Filter the records for "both" and keep each line that has it.

Entries provided: Begin

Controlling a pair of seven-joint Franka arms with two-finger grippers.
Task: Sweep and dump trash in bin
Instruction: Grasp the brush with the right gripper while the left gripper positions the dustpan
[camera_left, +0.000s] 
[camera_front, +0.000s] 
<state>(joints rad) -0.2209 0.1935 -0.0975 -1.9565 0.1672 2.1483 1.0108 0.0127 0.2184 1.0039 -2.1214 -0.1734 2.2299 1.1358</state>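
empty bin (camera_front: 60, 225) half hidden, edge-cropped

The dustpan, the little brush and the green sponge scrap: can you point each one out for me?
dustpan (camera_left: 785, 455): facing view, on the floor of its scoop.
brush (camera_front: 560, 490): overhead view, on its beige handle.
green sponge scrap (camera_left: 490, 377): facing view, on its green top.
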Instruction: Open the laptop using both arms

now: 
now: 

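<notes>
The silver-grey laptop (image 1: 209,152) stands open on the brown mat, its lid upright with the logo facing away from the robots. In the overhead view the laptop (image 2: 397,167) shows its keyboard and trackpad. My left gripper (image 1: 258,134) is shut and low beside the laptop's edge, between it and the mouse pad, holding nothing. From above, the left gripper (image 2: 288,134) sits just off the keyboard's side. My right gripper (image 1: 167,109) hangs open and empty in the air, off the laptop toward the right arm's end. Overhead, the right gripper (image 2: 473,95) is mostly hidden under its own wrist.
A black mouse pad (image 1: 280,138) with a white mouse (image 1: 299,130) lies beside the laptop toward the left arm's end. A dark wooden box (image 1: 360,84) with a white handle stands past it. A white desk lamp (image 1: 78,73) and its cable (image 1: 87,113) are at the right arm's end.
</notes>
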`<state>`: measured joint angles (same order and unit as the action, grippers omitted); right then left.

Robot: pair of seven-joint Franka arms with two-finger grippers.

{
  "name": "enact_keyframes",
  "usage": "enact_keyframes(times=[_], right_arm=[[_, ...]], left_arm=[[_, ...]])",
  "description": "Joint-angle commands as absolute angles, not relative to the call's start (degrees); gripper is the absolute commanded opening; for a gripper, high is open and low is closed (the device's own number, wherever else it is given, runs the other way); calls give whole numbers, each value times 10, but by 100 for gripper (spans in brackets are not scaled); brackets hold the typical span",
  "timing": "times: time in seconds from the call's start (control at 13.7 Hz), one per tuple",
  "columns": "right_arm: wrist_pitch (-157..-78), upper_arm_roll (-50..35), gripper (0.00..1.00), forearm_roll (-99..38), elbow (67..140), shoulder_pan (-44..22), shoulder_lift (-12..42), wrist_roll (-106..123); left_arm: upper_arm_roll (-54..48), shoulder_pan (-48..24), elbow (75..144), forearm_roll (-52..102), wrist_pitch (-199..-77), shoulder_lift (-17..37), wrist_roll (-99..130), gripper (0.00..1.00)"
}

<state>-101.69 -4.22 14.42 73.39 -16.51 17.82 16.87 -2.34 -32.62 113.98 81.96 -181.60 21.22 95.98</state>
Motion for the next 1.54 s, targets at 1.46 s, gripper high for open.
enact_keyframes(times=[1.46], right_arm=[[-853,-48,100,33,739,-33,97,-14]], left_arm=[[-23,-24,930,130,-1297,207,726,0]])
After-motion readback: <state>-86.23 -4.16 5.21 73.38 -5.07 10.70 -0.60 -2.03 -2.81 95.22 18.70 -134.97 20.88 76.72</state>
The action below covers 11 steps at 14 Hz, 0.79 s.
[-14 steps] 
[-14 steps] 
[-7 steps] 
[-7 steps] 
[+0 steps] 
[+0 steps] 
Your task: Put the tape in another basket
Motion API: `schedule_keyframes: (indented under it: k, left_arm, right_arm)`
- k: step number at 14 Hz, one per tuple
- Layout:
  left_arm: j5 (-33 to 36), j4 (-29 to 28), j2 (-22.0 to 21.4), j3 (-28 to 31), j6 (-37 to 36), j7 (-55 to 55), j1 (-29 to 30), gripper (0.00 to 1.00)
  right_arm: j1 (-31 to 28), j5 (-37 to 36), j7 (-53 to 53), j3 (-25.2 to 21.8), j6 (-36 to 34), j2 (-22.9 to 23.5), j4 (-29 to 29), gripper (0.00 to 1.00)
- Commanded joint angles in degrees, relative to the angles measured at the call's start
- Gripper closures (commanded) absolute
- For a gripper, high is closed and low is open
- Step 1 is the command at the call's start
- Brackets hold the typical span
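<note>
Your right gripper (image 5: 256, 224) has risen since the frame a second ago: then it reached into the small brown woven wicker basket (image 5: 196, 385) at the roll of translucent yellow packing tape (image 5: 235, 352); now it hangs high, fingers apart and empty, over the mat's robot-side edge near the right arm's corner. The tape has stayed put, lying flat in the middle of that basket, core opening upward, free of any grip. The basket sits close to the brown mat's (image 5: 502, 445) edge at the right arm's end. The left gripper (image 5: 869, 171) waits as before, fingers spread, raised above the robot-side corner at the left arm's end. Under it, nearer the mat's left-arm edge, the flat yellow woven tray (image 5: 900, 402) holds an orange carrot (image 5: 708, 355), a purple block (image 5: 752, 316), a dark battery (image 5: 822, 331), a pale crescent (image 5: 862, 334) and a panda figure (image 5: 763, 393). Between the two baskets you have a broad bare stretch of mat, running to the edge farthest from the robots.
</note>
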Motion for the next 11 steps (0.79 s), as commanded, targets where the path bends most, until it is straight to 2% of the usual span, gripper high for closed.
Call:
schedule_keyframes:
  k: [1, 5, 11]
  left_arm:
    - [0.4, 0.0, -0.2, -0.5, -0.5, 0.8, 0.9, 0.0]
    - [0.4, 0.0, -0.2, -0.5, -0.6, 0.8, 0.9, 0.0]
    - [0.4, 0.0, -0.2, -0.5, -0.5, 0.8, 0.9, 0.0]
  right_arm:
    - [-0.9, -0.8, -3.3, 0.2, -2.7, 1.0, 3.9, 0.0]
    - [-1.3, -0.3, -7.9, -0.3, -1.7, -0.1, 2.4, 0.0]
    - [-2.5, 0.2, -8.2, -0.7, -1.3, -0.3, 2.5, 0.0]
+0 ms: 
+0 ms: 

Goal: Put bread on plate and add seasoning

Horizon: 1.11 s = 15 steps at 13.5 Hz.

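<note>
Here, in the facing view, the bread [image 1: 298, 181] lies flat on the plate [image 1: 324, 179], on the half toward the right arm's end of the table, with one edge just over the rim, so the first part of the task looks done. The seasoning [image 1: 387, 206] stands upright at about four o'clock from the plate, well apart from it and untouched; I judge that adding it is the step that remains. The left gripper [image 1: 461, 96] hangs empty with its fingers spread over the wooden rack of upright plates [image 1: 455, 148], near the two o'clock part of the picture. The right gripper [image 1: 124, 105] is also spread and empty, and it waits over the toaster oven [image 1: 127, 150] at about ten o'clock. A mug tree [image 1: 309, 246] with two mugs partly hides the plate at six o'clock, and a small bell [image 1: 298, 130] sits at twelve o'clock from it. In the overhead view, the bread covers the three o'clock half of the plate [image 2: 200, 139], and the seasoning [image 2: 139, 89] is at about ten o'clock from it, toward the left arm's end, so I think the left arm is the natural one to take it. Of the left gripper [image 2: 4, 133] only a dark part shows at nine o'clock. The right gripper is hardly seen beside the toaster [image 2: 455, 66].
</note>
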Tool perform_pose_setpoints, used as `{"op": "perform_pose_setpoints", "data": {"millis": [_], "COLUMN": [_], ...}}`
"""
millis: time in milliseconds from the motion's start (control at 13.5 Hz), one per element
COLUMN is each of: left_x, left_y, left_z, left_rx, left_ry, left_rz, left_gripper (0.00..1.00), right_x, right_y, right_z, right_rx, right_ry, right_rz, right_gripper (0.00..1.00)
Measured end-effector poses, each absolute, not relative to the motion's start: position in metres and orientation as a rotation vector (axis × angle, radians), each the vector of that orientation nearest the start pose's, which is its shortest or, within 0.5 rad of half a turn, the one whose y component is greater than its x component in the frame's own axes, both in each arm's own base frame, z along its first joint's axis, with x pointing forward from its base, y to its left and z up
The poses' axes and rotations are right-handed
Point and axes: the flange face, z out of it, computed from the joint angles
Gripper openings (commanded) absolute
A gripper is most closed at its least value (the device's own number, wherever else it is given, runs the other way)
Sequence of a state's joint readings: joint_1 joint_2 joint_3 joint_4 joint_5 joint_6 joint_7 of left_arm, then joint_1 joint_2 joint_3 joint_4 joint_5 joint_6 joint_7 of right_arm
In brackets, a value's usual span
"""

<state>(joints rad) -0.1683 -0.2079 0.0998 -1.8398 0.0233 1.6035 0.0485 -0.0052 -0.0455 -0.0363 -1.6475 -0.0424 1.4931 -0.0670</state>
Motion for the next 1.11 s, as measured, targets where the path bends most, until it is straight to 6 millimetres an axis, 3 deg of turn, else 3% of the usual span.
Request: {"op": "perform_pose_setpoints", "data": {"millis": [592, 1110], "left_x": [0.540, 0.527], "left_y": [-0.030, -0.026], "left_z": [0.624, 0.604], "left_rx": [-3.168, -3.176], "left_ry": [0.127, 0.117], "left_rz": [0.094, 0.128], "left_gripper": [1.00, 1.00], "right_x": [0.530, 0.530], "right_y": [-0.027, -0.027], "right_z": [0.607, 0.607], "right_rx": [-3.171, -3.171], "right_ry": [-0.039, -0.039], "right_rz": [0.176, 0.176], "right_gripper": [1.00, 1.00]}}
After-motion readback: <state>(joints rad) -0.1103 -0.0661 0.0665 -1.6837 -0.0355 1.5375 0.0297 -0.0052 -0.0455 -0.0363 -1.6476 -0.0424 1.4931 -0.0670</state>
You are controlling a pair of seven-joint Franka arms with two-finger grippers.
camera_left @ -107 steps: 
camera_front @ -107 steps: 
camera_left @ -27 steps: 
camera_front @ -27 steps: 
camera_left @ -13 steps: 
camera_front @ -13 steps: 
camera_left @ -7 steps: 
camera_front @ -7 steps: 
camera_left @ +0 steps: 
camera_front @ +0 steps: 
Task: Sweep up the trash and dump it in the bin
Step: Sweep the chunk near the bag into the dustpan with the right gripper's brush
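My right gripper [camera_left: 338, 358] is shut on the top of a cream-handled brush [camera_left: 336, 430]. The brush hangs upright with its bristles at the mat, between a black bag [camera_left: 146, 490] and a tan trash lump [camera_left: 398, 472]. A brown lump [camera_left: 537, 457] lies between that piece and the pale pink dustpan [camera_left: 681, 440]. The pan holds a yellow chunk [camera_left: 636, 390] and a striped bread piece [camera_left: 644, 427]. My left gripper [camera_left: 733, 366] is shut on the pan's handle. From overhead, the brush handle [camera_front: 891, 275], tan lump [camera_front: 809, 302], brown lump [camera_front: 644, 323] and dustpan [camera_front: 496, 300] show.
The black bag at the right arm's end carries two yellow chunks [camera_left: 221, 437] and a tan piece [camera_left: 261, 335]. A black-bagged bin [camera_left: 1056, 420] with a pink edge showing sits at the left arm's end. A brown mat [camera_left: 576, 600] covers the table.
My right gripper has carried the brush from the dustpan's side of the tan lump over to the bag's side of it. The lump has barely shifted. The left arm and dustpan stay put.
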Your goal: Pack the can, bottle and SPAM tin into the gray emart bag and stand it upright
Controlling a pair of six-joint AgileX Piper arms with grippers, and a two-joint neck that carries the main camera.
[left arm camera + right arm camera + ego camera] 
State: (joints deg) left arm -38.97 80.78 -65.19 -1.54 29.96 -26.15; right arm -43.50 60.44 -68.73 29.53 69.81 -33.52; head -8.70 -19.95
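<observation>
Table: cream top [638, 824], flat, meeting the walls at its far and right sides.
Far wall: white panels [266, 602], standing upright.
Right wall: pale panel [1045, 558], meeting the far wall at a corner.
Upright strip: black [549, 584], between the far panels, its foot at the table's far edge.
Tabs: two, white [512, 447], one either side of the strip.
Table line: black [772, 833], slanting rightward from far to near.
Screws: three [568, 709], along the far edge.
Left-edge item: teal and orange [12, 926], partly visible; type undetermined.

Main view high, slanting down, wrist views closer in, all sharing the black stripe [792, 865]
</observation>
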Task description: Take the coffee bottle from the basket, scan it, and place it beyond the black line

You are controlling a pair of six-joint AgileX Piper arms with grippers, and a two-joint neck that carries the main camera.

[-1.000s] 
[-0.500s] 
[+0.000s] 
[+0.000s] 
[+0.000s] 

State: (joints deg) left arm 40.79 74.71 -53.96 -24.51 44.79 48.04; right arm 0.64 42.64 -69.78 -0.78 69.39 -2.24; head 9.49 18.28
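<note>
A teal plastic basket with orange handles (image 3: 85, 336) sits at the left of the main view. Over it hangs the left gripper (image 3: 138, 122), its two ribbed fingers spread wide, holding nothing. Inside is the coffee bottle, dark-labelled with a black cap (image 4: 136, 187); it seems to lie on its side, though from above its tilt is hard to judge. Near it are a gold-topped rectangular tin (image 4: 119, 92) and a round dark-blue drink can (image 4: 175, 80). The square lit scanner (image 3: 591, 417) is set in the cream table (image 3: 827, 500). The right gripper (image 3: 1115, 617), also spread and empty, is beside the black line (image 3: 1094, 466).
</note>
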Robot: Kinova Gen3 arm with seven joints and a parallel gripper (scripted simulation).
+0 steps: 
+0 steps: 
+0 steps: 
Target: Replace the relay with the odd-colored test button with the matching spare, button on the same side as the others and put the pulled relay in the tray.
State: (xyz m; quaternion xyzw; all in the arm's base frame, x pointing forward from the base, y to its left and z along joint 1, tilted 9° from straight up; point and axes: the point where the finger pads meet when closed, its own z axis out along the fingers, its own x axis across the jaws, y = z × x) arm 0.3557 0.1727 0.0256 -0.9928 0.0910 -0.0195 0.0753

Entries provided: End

# [Answer to this problem]
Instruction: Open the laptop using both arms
Measured end-effector poses, each absolute, not relative to the motion's start: position in metres and orientation as a rotation vector (axis × angle, radians), each the vector of that orientation nearest the start pose's, which is its shortest or, within 0.5 rad of half a turn, the one whose y component is greater than its x component in the frame's own axes, both in each arm's own base frame, z along its first joint's axis, with x pointing forward from its base, y to its left and z up

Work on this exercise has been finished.